_Directions_.
Which lines of the data contain the string "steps"? Copy every one.

_Data extract_.
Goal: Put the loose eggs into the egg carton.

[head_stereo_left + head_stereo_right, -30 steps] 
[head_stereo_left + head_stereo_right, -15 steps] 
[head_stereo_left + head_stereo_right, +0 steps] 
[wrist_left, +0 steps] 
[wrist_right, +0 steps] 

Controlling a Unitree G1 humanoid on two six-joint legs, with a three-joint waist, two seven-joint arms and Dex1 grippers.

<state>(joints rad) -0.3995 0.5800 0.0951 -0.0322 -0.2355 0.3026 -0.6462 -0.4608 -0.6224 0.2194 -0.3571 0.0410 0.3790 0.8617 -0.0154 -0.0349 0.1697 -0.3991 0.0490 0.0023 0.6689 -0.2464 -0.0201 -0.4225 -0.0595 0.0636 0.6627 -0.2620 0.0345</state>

_Result for this task_.
[head_stereo_left + head_stereo_right, -30 steps] 
[head_stereo_left + head_stereo_right, -15 steps] 
[head_stereo_left + head_stereo_right, +0 steps] 
[wrist_left, +0 steps] 
[wrist_right, +0 steps] 

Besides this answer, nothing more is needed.